= Aranfaybo =

Work of classical music scored for chamber orchestra

Aranfaybo is a work of classical music scored for chamber orchestra written by the Spanish composer and pianist Gustavo Díaz-Jerez. Aranfaybo was one of the gods in the mythology of the Bimbaches, aborigines of the island of El Hierro in the Canary Islands. Aranfaybo literally means "the one who produces rain". The Bimbaches offered animal sacrifices to invoke Aranfaybo in times of drought.

Together with Ymarxa, Ayssuragan, Chigaday, Azaenegue, Erbane and Guanapay, Aranfaybo is part of a cycle of seven orchestral works inspired in different places of each of the Canary Islands. Aranfaybo is a one-movement work lasting about 13 minutes, merging elements from spectralism and algorithmic procedures.

It was premiered on 19 November 2008 by the Hungarian Symphony Chamber Orchestra in Zagreb, Croatia under the baton of Alberto Roque.

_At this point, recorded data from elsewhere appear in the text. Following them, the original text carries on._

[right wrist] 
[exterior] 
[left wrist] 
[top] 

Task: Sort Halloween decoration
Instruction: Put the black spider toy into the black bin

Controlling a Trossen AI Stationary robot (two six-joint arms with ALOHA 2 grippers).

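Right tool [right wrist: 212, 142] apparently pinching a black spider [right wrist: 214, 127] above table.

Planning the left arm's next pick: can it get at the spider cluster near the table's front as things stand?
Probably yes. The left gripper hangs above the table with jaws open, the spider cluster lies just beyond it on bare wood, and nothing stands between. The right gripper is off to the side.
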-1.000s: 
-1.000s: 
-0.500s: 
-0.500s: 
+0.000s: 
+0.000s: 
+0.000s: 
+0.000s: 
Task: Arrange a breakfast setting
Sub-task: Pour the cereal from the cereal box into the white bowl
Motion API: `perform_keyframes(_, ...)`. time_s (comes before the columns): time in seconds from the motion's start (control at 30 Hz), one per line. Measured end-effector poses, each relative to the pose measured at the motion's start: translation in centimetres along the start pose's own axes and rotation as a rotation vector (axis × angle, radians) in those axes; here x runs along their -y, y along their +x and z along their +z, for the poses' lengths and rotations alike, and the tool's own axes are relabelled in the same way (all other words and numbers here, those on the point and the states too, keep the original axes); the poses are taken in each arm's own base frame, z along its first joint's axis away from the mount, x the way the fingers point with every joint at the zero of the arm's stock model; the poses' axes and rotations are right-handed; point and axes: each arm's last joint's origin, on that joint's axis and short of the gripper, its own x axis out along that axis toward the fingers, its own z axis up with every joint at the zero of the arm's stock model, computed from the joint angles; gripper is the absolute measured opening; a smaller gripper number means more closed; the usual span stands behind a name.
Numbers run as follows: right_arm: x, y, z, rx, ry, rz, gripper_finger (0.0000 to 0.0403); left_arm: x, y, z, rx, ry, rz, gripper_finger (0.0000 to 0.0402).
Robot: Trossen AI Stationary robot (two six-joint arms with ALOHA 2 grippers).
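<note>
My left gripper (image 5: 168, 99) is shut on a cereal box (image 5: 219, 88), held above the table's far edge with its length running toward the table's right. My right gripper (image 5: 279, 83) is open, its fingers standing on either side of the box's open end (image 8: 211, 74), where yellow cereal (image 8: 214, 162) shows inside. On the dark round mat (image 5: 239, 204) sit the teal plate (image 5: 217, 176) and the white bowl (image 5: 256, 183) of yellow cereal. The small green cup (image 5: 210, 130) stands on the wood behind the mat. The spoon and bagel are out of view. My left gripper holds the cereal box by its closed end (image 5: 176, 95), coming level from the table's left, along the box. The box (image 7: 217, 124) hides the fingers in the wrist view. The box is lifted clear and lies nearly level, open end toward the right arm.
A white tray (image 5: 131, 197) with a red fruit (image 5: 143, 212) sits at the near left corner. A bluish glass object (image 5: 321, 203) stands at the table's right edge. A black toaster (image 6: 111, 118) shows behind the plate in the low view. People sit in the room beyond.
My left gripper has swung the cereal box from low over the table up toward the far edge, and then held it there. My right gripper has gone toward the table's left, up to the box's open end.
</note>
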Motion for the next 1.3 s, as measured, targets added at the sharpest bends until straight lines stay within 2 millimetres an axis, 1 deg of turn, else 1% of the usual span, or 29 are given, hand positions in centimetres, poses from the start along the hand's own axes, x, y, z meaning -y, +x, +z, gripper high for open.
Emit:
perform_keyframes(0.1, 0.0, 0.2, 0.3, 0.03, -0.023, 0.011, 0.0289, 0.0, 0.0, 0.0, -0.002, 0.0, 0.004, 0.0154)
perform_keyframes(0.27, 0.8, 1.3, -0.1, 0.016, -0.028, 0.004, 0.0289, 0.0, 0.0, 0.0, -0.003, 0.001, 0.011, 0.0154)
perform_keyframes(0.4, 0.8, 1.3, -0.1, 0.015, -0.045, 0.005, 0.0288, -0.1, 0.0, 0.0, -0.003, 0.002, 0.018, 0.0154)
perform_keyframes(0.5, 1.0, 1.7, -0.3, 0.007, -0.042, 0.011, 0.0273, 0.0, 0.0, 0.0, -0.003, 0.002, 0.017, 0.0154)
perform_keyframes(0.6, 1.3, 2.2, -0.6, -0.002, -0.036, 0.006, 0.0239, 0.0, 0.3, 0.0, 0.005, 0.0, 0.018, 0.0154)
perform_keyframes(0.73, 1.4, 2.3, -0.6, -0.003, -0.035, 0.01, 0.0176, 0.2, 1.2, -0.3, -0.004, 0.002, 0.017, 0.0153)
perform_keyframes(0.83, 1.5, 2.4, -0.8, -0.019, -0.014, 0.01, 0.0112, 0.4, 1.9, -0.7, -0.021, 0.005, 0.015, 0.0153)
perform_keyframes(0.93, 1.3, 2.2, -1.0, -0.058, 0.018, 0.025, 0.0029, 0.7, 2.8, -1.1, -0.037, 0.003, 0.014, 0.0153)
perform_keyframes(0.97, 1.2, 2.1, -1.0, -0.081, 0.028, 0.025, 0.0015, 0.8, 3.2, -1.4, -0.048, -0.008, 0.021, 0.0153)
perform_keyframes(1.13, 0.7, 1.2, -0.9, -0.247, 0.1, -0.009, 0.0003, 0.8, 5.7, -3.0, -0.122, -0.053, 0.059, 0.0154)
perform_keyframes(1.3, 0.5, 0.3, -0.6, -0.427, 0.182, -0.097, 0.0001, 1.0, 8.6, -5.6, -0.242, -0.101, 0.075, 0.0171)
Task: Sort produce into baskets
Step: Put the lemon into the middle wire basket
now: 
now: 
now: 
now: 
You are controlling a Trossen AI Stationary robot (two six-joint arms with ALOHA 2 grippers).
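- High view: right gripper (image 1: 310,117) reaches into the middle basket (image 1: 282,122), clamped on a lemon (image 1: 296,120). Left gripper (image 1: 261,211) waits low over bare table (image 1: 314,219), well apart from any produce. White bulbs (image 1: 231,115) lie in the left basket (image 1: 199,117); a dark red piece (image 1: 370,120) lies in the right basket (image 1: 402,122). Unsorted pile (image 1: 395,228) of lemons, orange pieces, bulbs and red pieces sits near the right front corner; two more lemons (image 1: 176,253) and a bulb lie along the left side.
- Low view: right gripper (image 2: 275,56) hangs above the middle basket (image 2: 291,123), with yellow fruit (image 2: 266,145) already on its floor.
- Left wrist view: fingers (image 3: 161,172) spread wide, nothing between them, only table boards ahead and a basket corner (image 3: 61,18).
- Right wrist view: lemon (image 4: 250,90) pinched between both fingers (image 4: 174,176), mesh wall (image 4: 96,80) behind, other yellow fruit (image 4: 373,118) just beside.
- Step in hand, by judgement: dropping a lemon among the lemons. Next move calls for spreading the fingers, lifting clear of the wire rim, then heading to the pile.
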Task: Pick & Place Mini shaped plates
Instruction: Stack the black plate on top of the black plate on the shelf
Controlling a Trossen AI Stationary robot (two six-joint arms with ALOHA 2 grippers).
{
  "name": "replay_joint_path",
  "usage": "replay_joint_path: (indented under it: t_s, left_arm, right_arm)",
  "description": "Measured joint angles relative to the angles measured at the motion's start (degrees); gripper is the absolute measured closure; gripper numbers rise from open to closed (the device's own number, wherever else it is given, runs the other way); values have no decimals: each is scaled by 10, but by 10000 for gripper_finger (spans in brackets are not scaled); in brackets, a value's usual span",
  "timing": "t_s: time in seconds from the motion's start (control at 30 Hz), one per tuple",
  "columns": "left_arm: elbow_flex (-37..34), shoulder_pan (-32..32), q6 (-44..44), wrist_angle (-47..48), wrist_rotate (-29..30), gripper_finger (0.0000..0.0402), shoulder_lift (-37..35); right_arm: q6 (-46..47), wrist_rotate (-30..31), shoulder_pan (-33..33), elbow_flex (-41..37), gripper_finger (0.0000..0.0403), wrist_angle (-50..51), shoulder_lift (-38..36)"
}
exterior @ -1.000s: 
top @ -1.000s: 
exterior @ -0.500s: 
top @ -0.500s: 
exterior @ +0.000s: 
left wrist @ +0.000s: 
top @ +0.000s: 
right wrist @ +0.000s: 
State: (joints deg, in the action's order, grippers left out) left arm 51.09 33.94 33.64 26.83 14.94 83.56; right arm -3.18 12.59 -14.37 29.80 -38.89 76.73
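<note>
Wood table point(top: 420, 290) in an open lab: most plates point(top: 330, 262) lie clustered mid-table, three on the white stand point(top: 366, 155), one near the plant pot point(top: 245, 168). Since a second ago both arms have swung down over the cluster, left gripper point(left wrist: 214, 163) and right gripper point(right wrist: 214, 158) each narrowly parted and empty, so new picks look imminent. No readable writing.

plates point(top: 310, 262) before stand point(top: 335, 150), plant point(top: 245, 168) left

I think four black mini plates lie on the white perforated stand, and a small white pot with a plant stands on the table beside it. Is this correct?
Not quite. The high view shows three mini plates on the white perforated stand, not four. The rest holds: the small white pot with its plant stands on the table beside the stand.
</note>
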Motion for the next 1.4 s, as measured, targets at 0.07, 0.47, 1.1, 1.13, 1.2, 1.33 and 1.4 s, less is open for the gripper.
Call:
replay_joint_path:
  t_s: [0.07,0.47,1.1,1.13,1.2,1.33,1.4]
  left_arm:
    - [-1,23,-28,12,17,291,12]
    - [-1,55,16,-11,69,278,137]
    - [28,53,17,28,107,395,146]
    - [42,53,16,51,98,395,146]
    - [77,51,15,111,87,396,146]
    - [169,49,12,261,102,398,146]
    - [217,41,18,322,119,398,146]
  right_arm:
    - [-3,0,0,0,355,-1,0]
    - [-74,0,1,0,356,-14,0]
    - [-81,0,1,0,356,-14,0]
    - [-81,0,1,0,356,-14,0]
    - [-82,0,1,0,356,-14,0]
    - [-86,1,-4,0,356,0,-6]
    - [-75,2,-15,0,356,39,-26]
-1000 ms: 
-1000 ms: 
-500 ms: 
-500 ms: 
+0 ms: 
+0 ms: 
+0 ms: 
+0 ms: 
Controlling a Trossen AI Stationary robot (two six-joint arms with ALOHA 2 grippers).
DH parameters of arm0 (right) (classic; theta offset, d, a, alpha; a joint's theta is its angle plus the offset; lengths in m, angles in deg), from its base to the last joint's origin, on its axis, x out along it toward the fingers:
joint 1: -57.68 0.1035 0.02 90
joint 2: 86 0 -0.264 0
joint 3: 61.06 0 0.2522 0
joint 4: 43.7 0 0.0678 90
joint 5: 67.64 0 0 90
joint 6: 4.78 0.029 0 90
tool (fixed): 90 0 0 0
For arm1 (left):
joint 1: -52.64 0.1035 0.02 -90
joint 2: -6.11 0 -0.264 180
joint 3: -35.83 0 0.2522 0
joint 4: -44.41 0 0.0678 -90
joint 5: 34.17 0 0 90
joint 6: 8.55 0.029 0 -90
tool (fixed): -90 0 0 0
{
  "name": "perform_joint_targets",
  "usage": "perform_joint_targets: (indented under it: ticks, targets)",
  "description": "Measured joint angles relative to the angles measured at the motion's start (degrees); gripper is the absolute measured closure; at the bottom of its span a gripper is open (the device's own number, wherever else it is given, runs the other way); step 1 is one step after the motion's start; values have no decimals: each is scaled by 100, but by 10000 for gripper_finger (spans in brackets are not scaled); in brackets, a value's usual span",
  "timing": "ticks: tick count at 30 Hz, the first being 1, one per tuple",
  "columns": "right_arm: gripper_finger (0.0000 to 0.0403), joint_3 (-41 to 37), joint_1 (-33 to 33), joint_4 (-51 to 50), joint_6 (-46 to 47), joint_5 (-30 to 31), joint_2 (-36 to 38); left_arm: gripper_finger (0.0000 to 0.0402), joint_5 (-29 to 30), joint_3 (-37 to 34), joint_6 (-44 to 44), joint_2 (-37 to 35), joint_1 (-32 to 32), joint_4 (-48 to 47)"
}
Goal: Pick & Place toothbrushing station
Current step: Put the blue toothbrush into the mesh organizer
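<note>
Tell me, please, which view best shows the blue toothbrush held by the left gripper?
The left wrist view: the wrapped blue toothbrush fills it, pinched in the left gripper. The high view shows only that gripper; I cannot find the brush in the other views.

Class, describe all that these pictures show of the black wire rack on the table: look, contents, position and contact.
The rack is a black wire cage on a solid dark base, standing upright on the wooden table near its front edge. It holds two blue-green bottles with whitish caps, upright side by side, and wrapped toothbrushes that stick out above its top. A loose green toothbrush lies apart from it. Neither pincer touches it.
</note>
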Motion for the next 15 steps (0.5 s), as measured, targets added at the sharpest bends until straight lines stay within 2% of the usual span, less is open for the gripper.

The piece was subsequently performed in eight other European countries (Eslovenia, Italy, Germany, Austria, Switzerland, Czech Republic, Slovakia, and Hungary). Its Spanish premiere took place on 12 November 2009 by the Symphonic Orchestra of Tenerife, with Lü Jia conducting, during the inaugural concert of the newly refurbished concert hall at the University of La Laguna. One day later, the Symphonic Orchestra of Tenerife opened its 2009–2010 season with a performance of the work at the Auditorium Adán Martín of Santa Cruz de Tenerife, also with Lü Jia conducting.